1. Annotate Somatic SNVs/Indels#

  • Annotation of SNVs/Indels in the file with data from the RefSeq, 1000 Genomes, dbNSFP, dbSNP, gnomAD 3, gnomAD 4, ClinVar, CADD, SpliceAI, ENIGMA databases.

  • Determination of the effect of SNVs/Indels on genes, transcripts, and protein sequence, as well as regulatory regions, using Ensembl Variant Effect Predictor (VEP):

    • PolyPhen predicts possible impact of an amino acid substitution on the structure and function of a protein using straightforward physical and comparative considerations.

    • A flag indicating if the transcript is the canonical transcript for the gene is added.

    • Allele number from VCF input is identified.

    • Affected exon and intron numbering is added.

    • HGVS nomenclature based on Ensembl stable identifiers is added.

    • Upstream variant consequences are determined if the upstream (5') distance between a variant and a transcript is more than 2000 bp. Downstream variant consequences are determined if the downstream (3') distance between a variant and a transcript is more than 1000 bp.

      The resulting file with raw annotated SNVs/Indels in TSV format can be downloaded in the "Result files" section in the "Annotate Somatic SNVs/Indels" task details ("Download Raw annotated TSV").

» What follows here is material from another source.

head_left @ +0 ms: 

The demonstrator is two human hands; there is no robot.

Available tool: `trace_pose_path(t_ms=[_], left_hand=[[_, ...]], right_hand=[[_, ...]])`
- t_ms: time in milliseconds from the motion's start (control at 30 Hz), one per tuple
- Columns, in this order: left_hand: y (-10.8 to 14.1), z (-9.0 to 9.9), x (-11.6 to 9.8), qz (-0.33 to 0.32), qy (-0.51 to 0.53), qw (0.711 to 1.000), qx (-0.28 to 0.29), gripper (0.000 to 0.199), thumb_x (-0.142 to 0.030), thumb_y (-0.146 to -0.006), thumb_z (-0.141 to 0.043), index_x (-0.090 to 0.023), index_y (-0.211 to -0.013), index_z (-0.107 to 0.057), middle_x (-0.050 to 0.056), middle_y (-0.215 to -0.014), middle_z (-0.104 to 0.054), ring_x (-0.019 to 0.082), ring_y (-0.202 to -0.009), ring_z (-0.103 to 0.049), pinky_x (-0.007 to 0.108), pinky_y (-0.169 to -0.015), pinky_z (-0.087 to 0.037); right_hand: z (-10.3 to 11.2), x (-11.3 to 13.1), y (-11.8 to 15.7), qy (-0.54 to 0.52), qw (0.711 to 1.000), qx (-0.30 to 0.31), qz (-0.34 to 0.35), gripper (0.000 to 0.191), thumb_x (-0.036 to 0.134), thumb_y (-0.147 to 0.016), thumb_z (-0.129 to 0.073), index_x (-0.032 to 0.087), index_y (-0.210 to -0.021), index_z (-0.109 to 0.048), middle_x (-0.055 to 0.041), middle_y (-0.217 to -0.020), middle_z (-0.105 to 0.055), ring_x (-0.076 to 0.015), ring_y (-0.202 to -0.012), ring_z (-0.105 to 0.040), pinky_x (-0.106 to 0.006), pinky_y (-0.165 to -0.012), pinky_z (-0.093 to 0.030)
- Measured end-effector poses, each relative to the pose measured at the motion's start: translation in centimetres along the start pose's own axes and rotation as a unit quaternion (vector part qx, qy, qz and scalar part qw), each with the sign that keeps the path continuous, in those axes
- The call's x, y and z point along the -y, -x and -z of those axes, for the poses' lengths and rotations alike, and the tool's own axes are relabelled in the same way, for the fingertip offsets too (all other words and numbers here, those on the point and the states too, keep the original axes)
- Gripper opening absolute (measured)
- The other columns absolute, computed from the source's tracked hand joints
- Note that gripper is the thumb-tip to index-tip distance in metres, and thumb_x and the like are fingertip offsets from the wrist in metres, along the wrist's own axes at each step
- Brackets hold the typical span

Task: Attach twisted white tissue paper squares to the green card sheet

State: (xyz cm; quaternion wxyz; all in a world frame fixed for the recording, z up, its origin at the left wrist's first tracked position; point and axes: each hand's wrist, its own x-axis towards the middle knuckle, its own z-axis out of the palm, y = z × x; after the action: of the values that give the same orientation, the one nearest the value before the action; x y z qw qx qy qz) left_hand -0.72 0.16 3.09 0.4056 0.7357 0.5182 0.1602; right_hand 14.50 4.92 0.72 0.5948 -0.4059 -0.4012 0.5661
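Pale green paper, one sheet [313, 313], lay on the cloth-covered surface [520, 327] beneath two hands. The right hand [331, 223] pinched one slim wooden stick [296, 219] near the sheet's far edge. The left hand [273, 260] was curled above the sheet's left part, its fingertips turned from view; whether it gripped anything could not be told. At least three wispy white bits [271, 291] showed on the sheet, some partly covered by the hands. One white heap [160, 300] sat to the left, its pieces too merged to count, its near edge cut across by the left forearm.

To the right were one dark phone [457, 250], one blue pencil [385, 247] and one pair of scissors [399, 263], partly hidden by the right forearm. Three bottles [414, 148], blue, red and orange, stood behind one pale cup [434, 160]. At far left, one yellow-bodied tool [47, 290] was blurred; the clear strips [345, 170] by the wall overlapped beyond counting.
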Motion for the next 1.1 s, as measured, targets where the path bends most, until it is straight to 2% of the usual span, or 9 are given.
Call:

You can also open it in Google Sheets.
      The resulting file with annotated SNVs/Indels without duplicates in TSV format can be downloaded in the same section ("Download All variants TSV"). You can also open it in Google Sheets. The same file in CSV format can be downloaded from the same place ("Download All variants CSV").

  • Converting TSV results to VCF.

  • GATK FixVCFHeader replaces or fixes a VCF header.

  • The file is compressed into a GZIP archive using bgzip. The resulting file can be downloaded in the "Result files" section in the "Annotate Somatic SNVs/Indels" task details ("Download All variants VCF_GZ"). You can also open this file in the IGV browser by clicking on the "Open in IGV Browser" link.

  • The file is indexed using tabix. The resulting index file can be downloaded in the same section ("Download All variants VCF_TBI").

  • Calculating variants' statistic.

2. Store annotated variants for SNV Viewer#

  • Saving results for display in SNV Viewer, i.e. an embedded service for viewing and analyzing variants.
  • Adding information about the variant occurrence in other samples of the user.

After the "Somatic SNVs/Indels annotation" stage, the analysis can proceed with report generation.

info

If you want to add a track with somatic SNVs/Indels discovered by the analysis of the sample you uploaded to Genomenal to your desktop IGV, you can do so via a link. Open the details of the necessary task ("Somatic SNVs/Indels Discovery", "Filter Raw SNVs/Indels", "Annotate Somatic SNVs/Indels") and do the following:

  1. Right-click the variant file link (depending on the selected task, this may be the link "Download VCF_GZ", "Download All variants VCF_GZ" or "Download Filtered variants VCF_GZ") and select the "Copy link address" option.
  2. Upload the track via URL to your desktop IGV, as described here.
  3. Right-click on the download link for the index file corresponding to the annotation file ("Download VCF_TBI", "Download All variants VCF_TBI" or "Download Filtered variants VCF_TBI") and select the "Copy link address" option.
  4. Add the index via URL to the corresponding field in IGV.
  5. Click "OK". Done! The track with somatic SNVs/Indels discovered in the sample is added to IGV.